Sclerochronology service: age and composition revelation of calcified tissues

Sclerocronology is the study of physical and chemical variations in calcified structures of aquatic organisms to reconstruct their life history and the relationship with ecological, anthropic and environmental processes.

The development of a fish and the conditions in which this development has taken place leave its mark in a small structure located in the inner ear of the fish: the otolith. The otolith is constituted by different precipitations of calcium carbonate around an initial nucleus. Like the concentric rings of trees, it reveals information about age and also under what circumstances the organism developed, what were the environmental conditions, if there was any nutritional deficit or contaminating element. Other calcified structures are also studied, such as coral exoskeletons, mollusk shells, statoliths, scales, bones, operculars, vertebrae, calcareous skeletons and teeth, among others.

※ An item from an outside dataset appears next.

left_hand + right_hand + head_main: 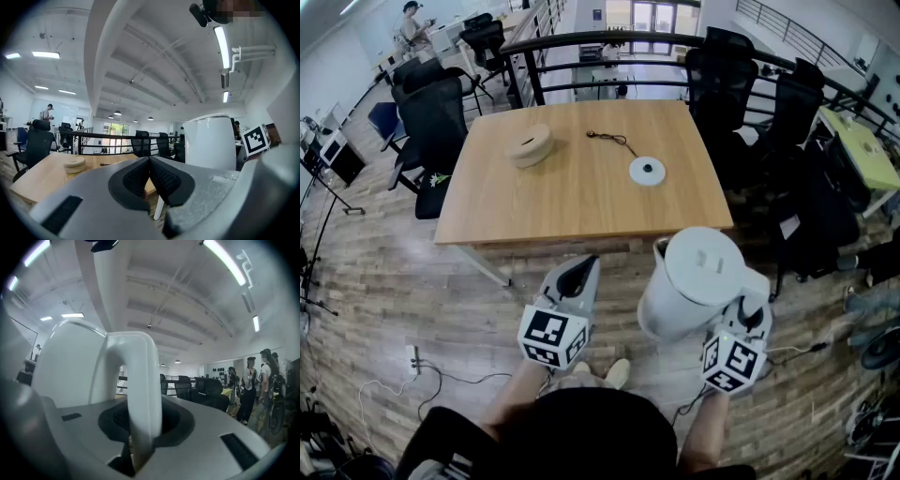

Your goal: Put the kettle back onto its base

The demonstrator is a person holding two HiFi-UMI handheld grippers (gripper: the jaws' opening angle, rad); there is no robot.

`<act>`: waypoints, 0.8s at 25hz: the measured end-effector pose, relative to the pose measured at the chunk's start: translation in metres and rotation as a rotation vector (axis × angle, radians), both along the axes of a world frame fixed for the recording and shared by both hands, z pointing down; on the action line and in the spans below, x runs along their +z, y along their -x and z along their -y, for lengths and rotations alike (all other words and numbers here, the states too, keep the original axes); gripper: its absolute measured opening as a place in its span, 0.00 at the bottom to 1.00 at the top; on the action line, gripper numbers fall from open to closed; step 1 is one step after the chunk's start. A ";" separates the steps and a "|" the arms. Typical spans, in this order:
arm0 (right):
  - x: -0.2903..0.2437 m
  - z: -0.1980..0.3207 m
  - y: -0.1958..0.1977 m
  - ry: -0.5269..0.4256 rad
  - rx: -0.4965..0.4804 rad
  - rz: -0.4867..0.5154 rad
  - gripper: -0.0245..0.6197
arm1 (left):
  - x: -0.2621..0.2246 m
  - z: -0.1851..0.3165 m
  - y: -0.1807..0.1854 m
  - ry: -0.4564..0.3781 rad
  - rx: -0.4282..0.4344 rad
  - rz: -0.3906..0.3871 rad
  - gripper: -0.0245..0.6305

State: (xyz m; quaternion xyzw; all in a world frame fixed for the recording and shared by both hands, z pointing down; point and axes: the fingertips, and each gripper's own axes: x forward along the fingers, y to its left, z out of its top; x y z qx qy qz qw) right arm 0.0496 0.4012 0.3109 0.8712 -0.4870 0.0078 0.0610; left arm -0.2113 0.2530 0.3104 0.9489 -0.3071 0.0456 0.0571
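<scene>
**Two grippers held low before the table, the kettle in the right one**

Two forearms reach forward from the bottom of the head view, each carrying a gripper out over the wooden floor point(384, 281), short of the near edge of the table point(581, 220). The left gripper point(580, 269) points ahead toward the table, tipped just slightly downward. Its jaws are pressed together with nothing between them, and the ribbed pads meet in a line in the left gripper view. Its marker cube point(553, 337) sits close to the person's body.

The right gripper point(140, 427) lies level, just to the right of the left one. It pinches the white handle point(140, 380), which stands upright between the dark pads and arches over to the body on the left in the right gripper view. The kettle point(698, 281) hangs upright in the air over the floor, near the table's near right corner. Its lid is shut and its spout points left, toward the left gripper.

The base point(647, 171), a white disc with a dark centre, lies on the right half of the table, well apart from the kettle. A thin dark cord point(609, 139) lies just beyond it. A round beige object point(530, 145) rests on the left half. Black office chairs point(436, 122) stand around the table.
</scene>
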 end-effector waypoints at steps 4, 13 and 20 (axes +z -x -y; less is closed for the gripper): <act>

Currently, sclerochronology is projected as an interdisciplinary science with several applications: (i) paleoclimate reconstruction (study of climate throughout history), (ii) climate and environmental change, (iii) physical and biological studies, (iv) presence of contaminants and their effects, or (v) applications in studies of management and conservation of fishery resources, including studies of mortality, growth and fish reproduction rate.

OUR EXPERIENCE

A research group from the IMEDEA (CSIC-UIB) have analysed otoliths chemical composition of corvinas (Argyrosomus regius) captured by a fishing fleet in Alicant. In the area there are several corvinas hatcheries, and when they place the individuals in the sea cages, the fisheries capture more species because fishes escape. The otolith microchemical analysis goal is identify escape fishes by separating the chemical signals from when the individuals were in captivity and at natural environment. For this reason, transects of laser points have been made from the nucleus to the edge of the otolith to obtain data of the whole life of the fish.